(HOW TO COMPLETE THIS TASK):
Copy each record below without changing a single word.

(Items listed in a dataset):
___

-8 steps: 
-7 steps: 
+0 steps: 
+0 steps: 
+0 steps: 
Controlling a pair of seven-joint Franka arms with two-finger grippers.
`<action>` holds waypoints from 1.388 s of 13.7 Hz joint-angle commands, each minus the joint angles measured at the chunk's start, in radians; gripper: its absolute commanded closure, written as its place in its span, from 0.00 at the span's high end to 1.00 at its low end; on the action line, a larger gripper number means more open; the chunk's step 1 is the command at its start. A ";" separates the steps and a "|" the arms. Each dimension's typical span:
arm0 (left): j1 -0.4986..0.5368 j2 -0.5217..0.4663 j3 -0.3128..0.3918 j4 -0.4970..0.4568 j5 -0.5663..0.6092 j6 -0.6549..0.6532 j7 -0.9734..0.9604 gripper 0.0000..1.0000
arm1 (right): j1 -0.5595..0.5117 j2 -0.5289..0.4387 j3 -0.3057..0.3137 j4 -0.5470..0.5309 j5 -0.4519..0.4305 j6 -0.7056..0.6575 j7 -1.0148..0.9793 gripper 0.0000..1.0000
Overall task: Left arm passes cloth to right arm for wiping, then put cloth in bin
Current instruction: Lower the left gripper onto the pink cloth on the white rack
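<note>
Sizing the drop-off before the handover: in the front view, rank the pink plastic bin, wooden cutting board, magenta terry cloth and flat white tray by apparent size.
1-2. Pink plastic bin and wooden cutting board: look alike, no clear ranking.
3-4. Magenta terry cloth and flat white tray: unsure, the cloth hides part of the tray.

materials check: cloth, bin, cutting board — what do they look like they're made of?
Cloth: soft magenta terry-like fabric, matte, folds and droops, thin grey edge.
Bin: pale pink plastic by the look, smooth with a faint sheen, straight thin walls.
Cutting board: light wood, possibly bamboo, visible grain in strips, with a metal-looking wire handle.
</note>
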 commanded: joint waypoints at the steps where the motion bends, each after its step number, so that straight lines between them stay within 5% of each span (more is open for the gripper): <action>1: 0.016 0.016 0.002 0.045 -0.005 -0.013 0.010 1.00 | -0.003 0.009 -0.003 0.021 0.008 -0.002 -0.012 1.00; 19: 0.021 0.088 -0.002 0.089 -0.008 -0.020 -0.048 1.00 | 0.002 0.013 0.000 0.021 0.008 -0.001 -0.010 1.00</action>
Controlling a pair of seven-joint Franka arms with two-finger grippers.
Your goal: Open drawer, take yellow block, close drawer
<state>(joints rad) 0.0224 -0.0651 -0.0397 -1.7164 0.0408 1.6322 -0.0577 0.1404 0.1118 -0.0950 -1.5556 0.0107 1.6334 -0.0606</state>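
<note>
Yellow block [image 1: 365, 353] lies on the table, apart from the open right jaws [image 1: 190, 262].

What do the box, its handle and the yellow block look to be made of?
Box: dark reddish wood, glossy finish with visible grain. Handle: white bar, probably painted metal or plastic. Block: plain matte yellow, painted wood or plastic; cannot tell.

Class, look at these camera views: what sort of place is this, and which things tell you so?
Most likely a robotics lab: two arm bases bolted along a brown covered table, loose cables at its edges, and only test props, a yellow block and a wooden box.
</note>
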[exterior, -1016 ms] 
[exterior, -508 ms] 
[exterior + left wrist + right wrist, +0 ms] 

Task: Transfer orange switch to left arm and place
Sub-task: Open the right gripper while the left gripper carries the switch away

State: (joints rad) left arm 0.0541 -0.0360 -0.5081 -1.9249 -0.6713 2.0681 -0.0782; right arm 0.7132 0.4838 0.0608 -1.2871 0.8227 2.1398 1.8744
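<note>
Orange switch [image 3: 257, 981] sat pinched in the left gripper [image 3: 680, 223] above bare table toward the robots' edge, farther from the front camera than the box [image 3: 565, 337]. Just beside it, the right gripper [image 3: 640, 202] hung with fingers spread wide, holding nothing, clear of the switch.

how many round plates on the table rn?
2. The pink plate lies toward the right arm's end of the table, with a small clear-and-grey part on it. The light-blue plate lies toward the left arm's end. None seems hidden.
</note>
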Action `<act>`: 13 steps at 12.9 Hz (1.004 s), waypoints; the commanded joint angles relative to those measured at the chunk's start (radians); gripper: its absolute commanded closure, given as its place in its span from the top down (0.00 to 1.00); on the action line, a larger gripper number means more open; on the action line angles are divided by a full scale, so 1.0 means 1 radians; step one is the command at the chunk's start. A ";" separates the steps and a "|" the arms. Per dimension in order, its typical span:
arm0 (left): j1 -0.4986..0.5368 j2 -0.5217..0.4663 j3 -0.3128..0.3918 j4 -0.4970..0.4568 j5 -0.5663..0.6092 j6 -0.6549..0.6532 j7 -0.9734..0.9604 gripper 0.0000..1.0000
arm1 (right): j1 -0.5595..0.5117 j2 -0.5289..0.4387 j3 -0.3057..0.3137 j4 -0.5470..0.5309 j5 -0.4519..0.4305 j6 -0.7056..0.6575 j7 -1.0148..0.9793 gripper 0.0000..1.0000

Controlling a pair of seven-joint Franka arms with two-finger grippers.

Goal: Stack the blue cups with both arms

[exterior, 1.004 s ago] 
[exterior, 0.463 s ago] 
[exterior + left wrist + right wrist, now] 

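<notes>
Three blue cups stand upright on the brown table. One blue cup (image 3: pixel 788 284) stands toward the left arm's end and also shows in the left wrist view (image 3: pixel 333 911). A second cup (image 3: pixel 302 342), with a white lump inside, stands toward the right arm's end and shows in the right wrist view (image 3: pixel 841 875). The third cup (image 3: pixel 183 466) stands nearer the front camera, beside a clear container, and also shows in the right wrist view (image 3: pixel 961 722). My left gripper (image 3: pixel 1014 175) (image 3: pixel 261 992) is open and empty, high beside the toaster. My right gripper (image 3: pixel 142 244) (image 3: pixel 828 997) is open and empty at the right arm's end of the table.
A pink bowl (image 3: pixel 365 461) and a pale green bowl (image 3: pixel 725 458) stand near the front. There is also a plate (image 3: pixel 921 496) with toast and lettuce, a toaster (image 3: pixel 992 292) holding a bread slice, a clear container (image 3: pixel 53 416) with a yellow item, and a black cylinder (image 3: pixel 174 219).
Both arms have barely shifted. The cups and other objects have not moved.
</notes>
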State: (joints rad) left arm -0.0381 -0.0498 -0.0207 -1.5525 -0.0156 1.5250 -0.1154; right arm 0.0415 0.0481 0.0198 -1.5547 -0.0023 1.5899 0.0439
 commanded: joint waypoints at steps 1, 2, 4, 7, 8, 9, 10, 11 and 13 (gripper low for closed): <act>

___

(WRITTEN RESPONSE):
-8 steps: 
-7 steps: 
+0 steps: 
+0 steps: 
+0 steps: 
Controlling a pair of seven-joint Franka arms with two-finger grippers.
`<action>` holds waypoints from 1.388 s of 13.7 Hz joint-angle commands, each minus the joint angles measured at the chunk's start, in radians; gripper: its absolute commanded closure, written as its place in its span, from 0.00 at the span's high end to 1.00 at its low end; on the action line, a larger gripper number means more open; the chunk's step 1 is the command at its start. A ";" separates the steps and a "|" the arms. Each dimension's typical span:
arm0 (left): j1 -0.4986..0.5368 j2 -0.5217..0.4663 j3 -0.3128..0.3918 j4 -0.4970..0.4568 j5 -0.5663..0.6092 j6 -0.6549..0.6532 j7 -0.9734..0.9604 gripper 0.0000..1.0000
arm1 (right): j1 -0.5595..0.5117 j2 -0.5289..0.4387 j3 -0.3057..0.3137 j4 -0.5470..0.5309 j5 -0.4519..0.4305 j6 -0.7056..0.6575 j7 -1.0148..0.9793 gripper 0.0000..1.0000
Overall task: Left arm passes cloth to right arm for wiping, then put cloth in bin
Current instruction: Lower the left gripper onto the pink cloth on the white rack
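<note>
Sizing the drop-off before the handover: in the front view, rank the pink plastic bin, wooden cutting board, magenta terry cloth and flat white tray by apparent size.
1-2. Pink plastic bin and wooden cutting board: look alike, no clear ranking.
3-4. Magenta terry cloth and flat white tray: unsure, the cloth hides part of the tray.

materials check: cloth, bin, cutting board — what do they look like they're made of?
Cloth: soft magenta terry-like fabric, matte, folds and droops, thin grey edge.
Bin: pale pink plastic by the look, smooth with a faint sheen, straight thin walls.
Cutting board: light wood, possibly bamboo, visible grain in strips, with a metal-looking wire handle.
</note>
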 commanded: joint waypoints at the steps where the motion bends, each after its step number, so that straight lines between them stay within 5% of each span (more is open for the gripper): <action>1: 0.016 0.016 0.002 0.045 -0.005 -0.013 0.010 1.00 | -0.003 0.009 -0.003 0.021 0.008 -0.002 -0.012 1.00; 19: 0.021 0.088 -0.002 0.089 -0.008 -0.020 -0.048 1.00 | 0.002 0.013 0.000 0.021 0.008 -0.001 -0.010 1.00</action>
Controlling a pair of seven-joint Franka arms with two-finger grippers.
Your goal: Open drawer, take yellow block, close drawer
<state>(joints rad) 0.0224 -0.0651 -0.0397 -1.7164 0.0408 1.6322 -0.0577 0.1404 0.1118 -0.0950 -1.5556 0.0107 1.6334 -0.0606</state>
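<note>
Yellow block [image 1: 365, 353] lies on the table, apart from the open right jaws [image 1: 190, 262].

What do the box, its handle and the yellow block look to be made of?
Box: dark reddish wood, glossy finish with visible grain. Handle: white bar, probably painted metal or plastic. Block: plain matte yellow, painted wood or plastic; cannot tell.

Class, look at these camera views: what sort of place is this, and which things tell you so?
Most likely a robotics lab: two arm bases bolted along a brown covered table, loose cables at its edges, and only test props, a yellow block and a wooden box.
</note>
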[exterior, -1016 ms] 
[exterior, -508 ms] 
[exterior + left wrist + right wrist, +0 ms] 

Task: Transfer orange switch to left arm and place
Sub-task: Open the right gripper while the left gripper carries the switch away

State: (joints rad) left arm 0.0541 -0.0360 -0.5081 -1.9249 -0.6713 2.0681 -0.0782; right arm 0.7132 0.4838 0.0608 -1.2871 0.8227 2.1398 1.8744
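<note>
Orange switch [image 3: 257, 981] sat pinched in the left gripper [image 3: 680, 223] above bare table toward the robots' edge, farther from the front camera than the box [image 3: 565, 337]. Just beside it, the right gripper [image 3: 640, 202] hung with fingers spread wide, holding nothing, clear of the switch.

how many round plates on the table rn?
2. The pink plate lies toward the right arm's end of the table, with a small clear-and-grey part on it. The light-blue plate lies toward the left arm's end. None seems hidden.
</note>
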Action `<act>`: 13 steps at 12.9 Hz (1.004 s), waypoints; the commanded joint angles relative to those measured at the chunk's start (radians); gripper: its absolute commanded closure, given as its place in its span from the top down (0.00 to 1.00); on the action line, a larger gripper number means more open; on the action line angles are divided by a full scale, so 1.0 means 1 radians; step one is the command at the chunk's start. A ";" separates the steps and a "|" the arms. Per dimension in order, its typical span:
arm0 (left): j1 -0.4986..0.5368 j2 -0.5217..0.4663 j3 -0.3128..0.3918 j4 -0.4970..0.4568 j5 -0.5663..0.6092 j6 -0.6549..0.6532 j7 -0.9734..0.9604 gripper 0.0000..1.0000
arm1 (right): j1 -0.5595..0.5117 j2 -0.5289..0.4387 j3 -0.3057..0.3137 j4 -0.5470..0.5309 j5 -0.4519..0.4305 j6 -0.7056..0.6575 j7 -1.0148..0.9793 gripper 0.0000..1.0000

Controlling a pair of seven-joint Franka arms with two-finger grippers.

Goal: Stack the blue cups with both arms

[exterior, 1.004 s ago] 
[exterior, 0.463 s ago] 
[exterior + left wrist + right wrist, now] 

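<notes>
Three blue cups stand upright on the brown table. One blue cup (image 3: pixel 788 284) stands toward the left arm's end and also shows in the left wrist view (image 3: pixel 333 911). A second cup (image 3: pixel 302 342), with a white lump inside, stands toward the right arm's end and shows in the right wrist view (image 3: pixel 841 875). The third cup (image 3: pixel 183 466) stands nearer the front camera, beside a clear container, and also shows in the right wrist view (image 3: pixel 961 722). My left gripper (image 3: pixel 1014 175) (image 3: pixel 261 992) is open and empty, high beside the toaster. My right gripper (image 3: pixel 142 244) (image 3: pixel 828 997) is open and empty at the right arm's end of the table.
A pink bowl (image 3: pixel 365 461) and a pale green bowl (image 3: pixel 725 458) stand near the front. There is also a plate (image 3: pixel 921 496) with toast and lettuce, a toaster (image 3: pixel 992 292) holding a bread slice, a clear container (image 3: pixel 53 416) with a yellow item, and a black cylinder (image 3: pixel 174 219).
Both arms have barely shifted. The cups and other objects have not moved.
</notes>
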State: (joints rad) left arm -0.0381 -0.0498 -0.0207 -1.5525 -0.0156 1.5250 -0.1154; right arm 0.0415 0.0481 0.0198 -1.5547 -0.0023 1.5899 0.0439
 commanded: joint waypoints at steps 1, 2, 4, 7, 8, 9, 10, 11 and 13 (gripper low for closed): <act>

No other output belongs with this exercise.